One of the issues I've run into in the past was a MySQL problem where their syst...

One of the issues I've run into in the past was a MySQL problem where their system was creating tons of temporary tables, and because of the massive amount of traffic they were getting, it was killing their database server because it was choking out the disk's I/O, and the server was at 80% iowait most of the time because the disk cache was paging things in and out like crazy.

I went back and forth with them about optimizing the app, but it was apparently some huge labyrinthine monstrosity. They insisted that they didn't have the resources to do any of the significant rewrites that it would require to fix the app to do proper queries (or at least, not enough to be worthwhile).

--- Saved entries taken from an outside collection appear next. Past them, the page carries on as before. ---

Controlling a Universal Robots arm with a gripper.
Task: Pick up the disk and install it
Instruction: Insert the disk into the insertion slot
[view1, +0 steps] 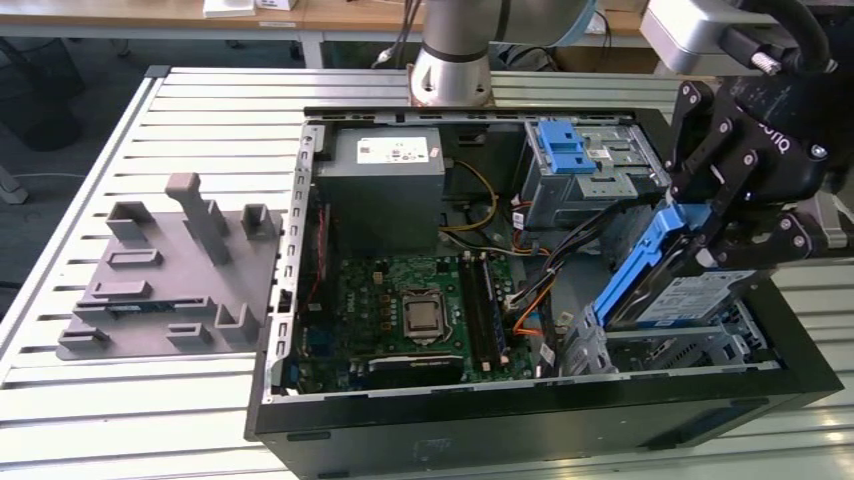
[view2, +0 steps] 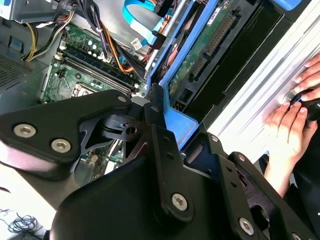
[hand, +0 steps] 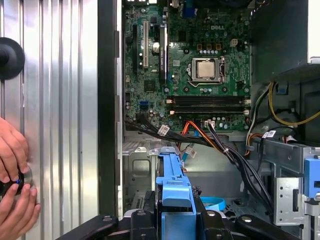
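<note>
Gripper, clamped on the disk, is holding it tilted just above the drive bay for insertion, which probably needs squaring up.

Lighting is bright, even and diffuse, from overhead. Exterior view: slatted table glares pale, nearly washed out. Inside of the case sits in shade, motherboard still readable. Black gripper shows little surface detail; the disk label catches light. Second wrist view: one corner is blown white. First wrist view: streaky reflections on the slats, soft shadows under the cables.
</note>
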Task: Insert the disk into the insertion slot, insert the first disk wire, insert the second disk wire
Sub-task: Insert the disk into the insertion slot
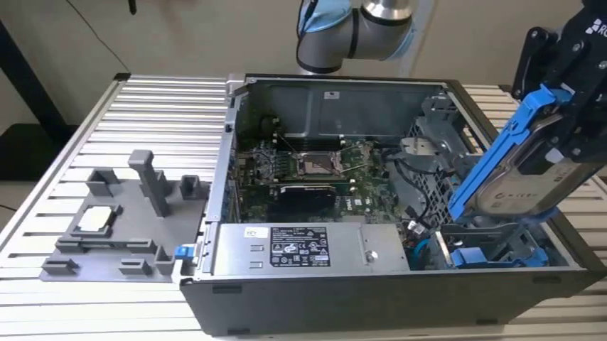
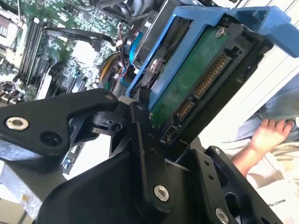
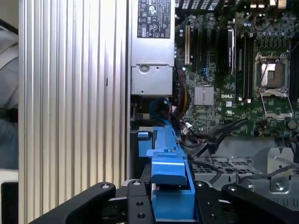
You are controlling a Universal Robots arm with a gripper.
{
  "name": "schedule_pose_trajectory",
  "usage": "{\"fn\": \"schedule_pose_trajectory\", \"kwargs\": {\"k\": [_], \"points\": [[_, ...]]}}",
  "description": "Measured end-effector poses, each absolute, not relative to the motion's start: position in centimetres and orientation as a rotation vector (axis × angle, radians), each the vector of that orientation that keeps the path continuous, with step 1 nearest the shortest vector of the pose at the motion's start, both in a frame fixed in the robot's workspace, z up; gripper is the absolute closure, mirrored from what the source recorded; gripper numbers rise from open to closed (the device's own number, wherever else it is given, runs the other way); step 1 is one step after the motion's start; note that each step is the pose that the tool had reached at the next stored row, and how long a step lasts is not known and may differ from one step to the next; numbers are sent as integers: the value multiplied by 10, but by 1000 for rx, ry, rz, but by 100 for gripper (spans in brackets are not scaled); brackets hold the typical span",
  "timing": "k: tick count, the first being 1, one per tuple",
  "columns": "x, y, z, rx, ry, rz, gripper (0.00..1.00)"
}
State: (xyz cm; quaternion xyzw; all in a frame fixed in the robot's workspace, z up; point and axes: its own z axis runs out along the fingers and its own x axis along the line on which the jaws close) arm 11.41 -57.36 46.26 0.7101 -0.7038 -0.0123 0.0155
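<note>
The end effector (image 1: 559, 106) pinches the disk (image 1: 517, 181), tilted above the insertion slot (image 1: 493, 238) at the exterior view's right. I judge that nothing is inserted yet.

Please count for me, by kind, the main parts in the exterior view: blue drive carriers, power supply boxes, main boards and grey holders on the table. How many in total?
Blue drive carriers: 2, the disk held in the gripper and another carrier below it
Power supply box: 1
Main board: 1
Grey holder: 1
Total: 5
</note>
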Motion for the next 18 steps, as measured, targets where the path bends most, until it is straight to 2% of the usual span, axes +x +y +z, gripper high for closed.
{"fn": "schedule_pose_trajectory", "kwargs": {"k": [18], "points": [[115,-576,439,2241,-2193,1,67]]}}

Eventually I gave up. /tmp was mounted onto a separate partition, so I disabled ext3 journalling and set commit=30 so that it only sync'ed to the disk every 30 seconds. Since no temporary tables lasted that long, the VFS layer never wrote to the disk if it didn't have to. /tmp became an in-memory cache, and CPU use dropped to 5%.

Optimizing isn't about a checklist, it's about looking at the system that you have, understanding what it's doing and why, and understanding how the other systems around it behave so that you can resolve the issue. Moving onto another database server wouldn't have helped them. Moving onto a RAID would have reduced the impact, but their load didn't scale linearly so they'd hit their limit in a few months anyway.